このように、スキルがあるからこそ自律型マネジメントが実践でき、その積み重ねが「地域No.1の健康ステーション」の実現につながっていきます。

だからこそ私たちは、単に価値観が合うかどうかだけでなく、スキル・カルチャー・テーマの3つのつながりを感じられる学生との出会いを大切にしています。そして共に、地域No.1の健康ステーションを目指していきたいと考えています。

 ハタチ世代へのメッセージ

Q. 最後に、ハタチ世代へアドバイスをお願いします。

芹澤さん:低学年のうちは、とにかく少しでも興味があることに飛び込んで、視野を広げてほしいですね。社会人になってからでは時間的にできないこともたくさんあります。大学時代に経験したさまざまなことの積み重ねが、就活の時期になったときに「自分が本当にやりたいこと」や「就活の軸」を見つけるヒントになっていくと思います。

饗場さん:私は少し理系的な考え方かもしれませんが、「興味がないことも、まずはやってみて」と伝えたいですね。多くの方は、興味がないことには手を出さないと思います。しかし実は、「やってみて、やっぱり興味がなかったと証明すること」も、自分を知るための一つの立派な発見なんです。

食わず嫌いをして頭の中で思い込むより、実際に食べてみて「やっぱ嫌いだったな」とわかる方が、自分の価値観を語る際の確かな根拠(エビデンス)になります。

人を傷つけるようなことでなければ、どんな経験でも無駄になることはありません。 大切なのは、「その経験を通して、自分に何の気づきがあったか」「自分の成長や強みにどう繋がったか」をしっかり振り返り、分析することです。たくさん行動して、たくさん失敗した経験こそが、就活であなたを支える強い武器になってくれます。

編集後記

「うまく話さなきゃ」「すごいエピソードを作らなきゃ」と、面接対策に正解を求めて息苦しくなっていませんか?

今回、ウエルシア薬局のお二人に取材をして最も心に残ったのは、「面接は完璧な自分を演じる場ではなく、等身大の自分でお客様と向き合う姿勢を見せる場」だということです。取材を通して、ウエルシア薬局の採用チームのホスピタリティの高さも感じ、学生の魅力を引き出そうとする姿勢からは、「人」を大切にする企業文化が伝わってきました。

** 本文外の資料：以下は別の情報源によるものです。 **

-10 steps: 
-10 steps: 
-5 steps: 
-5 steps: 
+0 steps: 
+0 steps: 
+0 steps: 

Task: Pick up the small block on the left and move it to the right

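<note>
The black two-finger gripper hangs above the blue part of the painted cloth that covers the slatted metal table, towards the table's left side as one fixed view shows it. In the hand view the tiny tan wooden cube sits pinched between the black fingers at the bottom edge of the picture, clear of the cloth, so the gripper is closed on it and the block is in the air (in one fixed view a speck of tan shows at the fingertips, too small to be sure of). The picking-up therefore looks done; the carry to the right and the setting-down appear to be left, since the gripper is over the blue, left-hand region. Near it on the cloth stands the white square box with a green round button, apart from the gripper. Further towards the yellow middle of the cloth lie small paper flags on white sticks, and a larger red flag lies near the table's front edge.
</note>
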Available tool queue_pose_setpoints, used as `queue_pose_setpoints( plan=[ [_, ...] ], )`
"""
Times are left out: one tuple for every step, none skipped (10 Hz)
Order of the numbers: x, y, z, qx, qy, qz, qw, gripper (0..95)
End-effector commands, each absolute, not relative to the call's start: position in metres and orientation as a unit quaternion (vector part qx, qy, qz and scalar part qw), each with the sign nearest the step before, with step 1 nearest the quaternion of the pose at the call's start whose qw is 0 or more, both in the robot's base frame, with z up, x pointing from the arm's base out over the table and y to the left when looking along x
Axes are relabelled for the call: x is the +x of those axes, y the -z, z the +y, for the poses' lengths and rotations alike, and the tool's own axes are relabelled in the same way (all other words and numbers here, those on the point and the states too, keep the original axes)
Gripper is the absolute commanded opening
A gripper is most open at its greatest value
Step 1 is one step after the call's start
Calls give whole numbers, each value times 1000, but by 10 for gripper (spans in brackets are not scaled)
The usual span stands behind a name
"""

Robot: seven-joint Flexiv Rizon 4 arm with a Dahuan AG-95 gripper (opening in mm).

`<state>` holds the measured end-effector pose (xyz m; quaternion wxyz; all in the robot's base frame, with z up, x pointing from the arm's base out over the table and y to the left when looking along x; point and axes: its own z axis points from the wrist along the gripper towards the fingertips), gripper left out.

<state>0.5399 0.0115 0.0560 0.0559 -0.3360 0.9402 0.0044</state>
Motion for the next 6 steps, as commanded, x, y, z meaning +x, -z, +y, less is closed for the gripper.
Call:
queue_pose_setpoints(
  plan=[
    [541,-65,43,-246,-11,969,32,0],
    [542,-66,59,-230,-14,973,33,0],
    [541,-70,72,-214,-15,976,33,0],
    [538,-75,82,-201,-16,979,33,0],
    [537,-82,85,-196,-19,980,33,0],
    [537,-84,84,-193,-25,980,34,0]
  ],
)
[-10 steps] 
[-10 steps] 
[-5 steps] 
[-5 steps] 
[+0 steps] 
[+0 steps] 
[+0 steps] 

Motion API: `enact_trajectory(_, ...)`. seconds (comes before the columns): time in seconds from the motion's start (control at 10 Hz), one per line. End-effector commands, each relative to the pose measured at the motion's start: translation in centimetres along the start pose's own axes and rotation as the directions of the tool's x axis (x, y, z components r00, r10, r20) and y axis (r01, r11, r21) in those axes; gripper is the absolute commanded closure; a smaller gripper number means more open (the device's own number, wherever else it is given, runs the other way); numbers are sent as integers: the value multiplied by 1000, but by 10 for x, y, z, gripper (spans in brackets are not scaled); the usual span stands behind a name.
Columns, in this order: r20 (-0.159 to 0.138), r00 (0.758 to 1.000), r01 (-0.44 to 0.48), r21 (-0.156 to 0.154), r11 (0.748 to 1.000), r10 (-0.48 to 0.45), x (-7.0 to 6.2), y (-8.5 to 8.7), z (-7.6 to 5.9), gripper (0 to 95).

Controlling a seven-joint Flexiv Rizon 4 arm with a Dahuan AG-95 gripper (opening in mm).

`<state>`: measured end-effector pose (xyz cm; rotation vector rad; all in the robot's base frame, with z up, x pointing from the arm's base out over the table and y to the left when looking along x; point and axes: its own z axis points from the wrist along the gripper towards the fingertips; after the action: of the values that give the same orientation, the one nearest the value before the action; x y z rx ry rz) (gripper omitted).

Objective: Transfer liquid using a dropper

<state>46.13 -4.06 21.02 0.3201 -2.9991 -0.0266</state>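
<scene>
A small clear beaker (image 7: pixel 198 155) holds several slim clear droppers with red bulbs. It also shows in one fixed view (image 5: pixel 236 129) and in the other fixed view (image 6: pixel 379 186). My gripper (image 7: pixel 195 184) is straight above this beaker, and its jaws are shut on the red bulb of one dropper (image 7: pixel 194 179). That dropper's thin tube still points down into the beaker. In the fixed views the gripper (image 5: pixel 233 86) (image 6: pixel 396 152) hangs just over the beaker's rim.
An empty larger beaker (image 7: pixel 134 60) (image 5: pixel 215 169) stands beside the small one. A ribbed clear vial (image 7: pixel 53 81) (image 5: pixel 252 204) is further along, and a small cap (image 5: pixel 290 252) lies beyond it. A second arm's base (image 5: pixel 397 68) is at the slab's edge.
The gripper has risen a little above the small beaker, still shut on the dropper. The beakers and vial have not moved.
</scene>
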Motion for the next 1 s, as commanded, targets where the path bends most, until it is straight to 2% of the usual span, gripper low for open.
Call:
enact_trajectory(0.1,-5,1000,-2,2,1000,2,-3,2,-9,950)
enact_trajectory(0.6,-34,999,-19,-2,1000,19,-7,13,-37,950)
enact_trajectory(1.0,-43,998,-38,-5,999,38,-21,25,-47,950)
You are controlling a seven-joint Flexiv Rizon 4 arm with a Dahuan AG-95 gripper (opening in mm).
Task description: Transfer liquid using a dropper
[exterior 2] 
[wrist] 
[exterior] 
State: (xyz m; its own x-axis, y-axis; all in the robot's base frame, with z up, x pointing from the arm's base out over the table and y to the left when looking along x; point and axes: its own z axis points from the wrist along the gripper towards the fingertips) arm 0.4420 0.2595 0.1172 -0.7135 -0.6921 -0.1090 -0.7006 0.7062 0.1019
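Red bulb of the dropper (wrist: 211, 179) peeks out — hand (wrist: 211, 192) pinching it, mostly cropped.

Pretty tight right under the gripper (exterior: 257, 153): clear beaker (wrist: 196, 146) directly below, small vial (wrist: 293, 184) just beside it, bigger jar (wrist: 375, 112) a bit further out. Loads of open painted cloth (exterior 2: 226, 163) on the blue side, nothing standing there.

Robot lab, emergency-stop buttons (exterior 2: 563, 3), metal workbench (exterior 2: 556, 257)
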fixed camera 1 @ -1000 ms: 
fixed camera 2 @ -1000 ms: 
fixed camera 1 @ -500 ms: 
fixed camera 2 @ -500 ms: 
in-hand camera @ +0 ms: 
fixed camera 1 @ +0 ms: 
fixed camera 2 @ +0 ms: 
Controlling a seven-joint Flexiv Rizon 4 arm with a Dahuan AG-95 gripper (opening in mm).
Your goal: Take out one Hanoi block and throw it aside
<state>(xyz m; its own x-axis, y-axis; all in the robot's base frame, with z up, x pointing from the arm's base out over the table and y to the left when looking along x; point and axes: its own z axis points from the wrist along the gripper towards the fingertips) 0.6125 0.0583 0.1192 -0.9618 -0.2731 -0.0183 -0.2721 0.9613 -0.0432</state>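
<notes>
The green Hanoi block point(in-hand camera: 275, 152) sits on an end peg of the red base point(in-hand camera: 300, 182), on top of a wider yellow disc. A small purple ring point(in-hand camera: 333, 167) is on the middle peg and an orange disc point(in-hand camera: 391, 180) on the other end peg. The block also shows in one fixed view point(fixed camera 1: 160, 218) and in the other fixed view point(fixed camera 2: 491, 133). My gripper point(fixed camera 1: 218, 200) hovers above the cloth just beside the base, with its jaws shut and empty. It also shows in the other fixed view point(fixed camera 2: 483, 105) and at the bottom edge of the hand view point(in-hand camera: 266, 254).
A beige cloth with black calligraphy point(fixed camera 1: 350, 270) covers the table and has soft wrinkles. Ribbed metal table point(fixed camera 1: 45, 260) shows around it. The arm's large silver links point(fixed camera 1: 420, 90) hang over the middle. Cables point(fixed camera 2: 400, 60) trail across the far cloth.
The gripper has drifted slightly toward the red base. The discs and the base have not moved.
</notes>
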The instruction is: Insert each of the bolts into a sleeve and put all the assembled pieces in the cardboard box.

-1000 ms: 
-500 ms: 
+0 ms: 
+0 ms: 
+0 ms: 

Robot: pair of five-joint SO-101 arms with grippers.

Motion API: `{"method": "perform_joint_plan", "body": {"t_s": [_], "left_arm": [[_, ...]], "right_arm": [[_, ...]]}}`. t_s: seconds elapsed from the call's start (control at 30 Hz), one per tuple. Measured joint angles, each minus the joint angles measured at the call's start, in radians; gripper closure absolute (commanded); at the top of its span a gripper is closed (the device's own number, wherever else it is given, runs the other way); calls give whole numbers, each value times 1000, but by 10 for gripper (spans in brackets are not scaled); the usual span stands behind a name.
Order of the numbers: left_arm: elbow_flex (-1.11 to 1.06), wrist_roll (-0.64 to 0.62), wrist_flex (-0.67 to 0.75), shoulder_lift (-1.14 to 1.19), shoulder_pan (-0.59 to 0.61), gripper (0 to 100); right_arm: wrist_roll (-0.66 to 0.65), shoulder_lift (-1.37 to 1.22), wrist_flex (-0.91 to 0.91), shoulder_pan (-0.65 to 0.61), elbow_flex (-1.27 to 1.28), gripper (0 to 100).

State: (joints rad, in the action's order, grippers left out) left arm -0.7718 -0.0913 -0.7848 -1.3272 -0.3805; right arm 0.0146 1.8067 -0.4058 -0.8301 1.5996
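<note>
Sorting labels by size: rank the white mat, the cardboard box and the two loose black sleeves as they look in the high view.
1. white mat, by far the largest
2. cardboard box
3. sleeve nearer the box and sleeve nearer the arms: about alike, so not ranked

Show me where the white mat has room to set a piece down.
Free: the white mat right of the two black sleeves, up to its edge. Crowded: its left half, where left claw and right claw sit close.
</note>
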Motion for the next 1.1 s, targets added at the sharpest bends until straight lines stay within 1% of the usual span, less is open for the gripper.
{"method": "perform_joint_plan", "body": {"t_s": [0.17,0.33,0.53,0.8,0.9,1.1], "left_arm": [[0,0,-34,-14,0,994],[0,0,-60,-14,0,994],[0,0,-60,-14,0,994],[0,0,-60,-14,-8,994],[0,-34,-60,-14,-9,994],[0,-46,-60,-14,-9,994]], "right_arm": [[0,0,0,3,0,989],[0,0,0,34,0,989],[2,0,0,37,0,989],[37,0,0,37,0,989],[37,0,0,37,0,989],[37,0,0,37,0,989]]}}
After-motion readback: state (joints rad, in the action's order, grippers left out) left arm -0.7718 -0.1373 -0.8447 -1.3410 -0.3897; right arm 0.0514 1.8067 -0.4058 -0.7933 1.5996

「興味がないことも、まずはやってみる」。そんな小さな挑戦と振り返りの積み重ねが、あなただけの価値観を形作っていきます。ぜひ今日から、自分の行動に「なぜそれをしたのか?」「そこから何に気づいたのか?」と問いかけてみてください。その答えの中に、あなたらしいファーストキャリアを描くヒントが隠されているはずです。